Jordan Mailata on whether he’s surprised he suffered a concussion while wearing a guardian cap in practice: “The hat’s fake news. It doesn’t stop anything. I’m sorry NFL. I really do mean that, though. It didn’t stop anything.”
— Zach Berman (@ZBerm) August 13, 2022
Player health concerns, particularly in regards to head trauma, have become the forefront of football discussion over the past 10 to 15 years. While the league has taken steps to minimize nasty injuries with adjustments to the rule book and lending a hand to more stringent officiating, it seems as if their first effort at introducing protective equipment was a flop.
Eagles Jordan Mailata says guardian cap “didn’t stop anything” after suffering concussion
Mailata calling out the guardian cap as “fake news” is a reality check that nothing can stop the risk of concussions in football. It is impossible to entirely remove the potential of head injuries, especially within the trenches. Back in March, when the caps were mandated, it was sensible to believe the newest enhancement to player safety would keep the league concussion-free through training camp. Apparently their deployment was just the league’s latest effort in the perpetual development that is working to maximize player health and safety.

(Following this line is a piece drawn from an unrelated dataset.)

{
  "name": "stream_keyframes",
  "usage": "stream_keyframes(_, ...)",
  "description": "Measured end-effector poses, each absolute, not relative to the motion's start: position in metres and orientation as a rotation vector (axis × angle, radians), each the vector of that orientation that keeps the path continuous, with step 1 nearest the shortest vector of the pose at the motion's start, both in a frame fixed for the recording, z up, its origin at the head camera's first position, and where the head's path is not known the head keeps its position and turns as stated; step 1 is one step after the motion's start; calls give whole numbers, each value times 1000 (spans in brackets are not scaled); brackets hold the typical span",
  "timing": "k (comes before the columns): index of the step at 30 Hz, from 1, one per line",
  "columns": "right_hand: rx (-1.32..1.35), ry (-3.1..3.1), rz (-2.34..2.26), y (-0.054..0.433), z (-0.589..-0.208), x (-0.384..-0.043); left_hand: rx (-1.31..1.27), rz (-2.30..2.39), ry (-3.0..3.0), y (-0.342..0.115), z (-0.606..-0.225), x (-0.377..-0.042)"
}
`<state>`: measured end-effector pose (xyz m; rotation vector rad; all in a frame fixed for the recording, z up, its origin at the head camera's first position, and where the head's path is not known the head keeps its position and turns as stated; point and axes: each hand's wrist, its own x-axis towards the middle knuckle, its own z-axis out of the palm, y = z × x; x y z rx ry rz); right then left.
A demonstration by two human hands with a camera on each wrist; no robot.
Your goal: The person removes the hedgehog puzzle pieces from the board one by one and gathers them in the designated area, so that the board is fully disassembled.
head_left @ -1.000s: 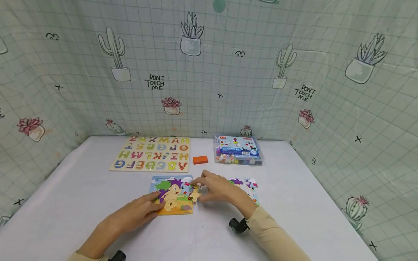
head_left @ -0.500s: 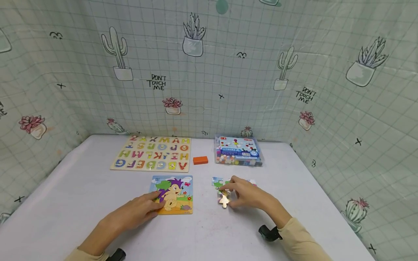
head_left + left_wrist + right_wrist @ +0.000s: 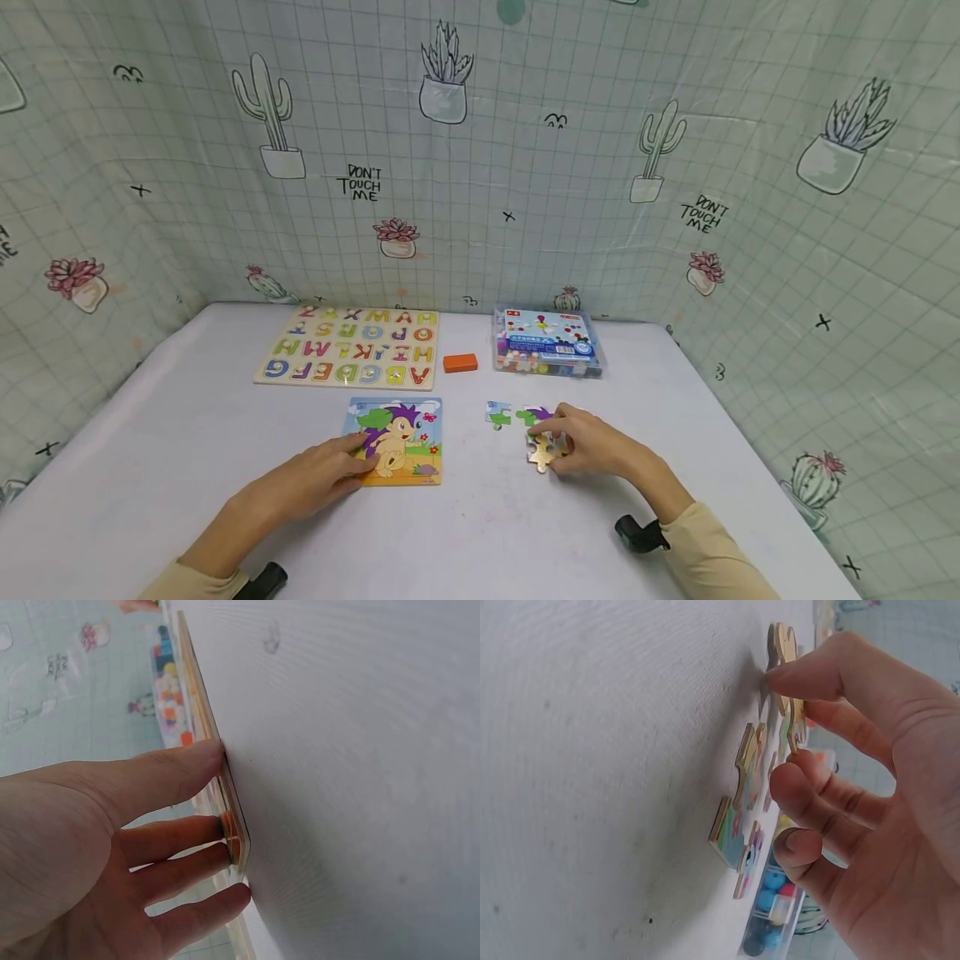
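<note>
Hedgehog board (image 3: 397, 442): where does it lie, and what has just changed?

On the white table (image 3: 465, 533), before me, nearer than the lettered board (image 3: 337, 385) and the clear box (image 3: 549, 342). My right hand (image 3: 588, 442) has come away from the hedgehog board's right edge, bringing a puzzle piece (image 3: 540, 454) over beside the loose ones. For the work, I judge, this puts my reach among the pieces, well apart from the board.

And your grip?

My left hand (image 3: 318, 479) rests on the hedgehog board's left side, fingers spread, thumb on its edge, not clamped. My right thumb and forefinger pinch that piece, parted only enough to hold it; the other fingers curl loosely. One piece or a stacked pair, I cannot tell.

What are these things made of?

Largest first: the lettered board looks like pale wood with colourful characters; the box is see-through plastic, with small coloured parts inside. The hedgehog board is flat and nearly square, its print smooth. Last, the pieces: the blue-and-green one (image 3: 498, 414) and the green-and-purple one (image 3: 536, 414) have rounded knobs. Mine shows a pale tan face, print or bare wood I cannot say. A corner piece (image 3: 729, 836) shows a thin, woody cut edge.
</note>
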<state>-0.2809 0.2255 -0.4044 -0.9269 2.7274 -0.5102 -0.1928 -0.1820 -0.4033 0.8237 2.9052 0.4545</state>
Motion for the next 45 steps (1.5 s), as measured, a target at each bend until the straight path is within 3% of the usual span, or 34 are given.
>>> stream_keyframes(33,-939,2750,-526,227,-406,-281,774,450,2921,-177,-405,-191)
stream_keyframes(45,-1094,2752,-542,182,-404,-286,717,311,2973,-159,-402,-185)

Whether or not the game can truly become ‘safer’ is up for debate, but Mailata’s latest concussion reinforces the idea that everyone who plays is willing to assume the risk that comes along with doing so.
Player battles with CTE are a grave concern to everyone involved in the game, but suggesting that the league has the ability to completely irradiate injuries that lead to progressive brain damage is unrealistic. Maintaining a consistent effort at minimizing player exposure to head-to-head contact, and continued openness to and understanding of the topic is the most that anyone can expect from the NFL.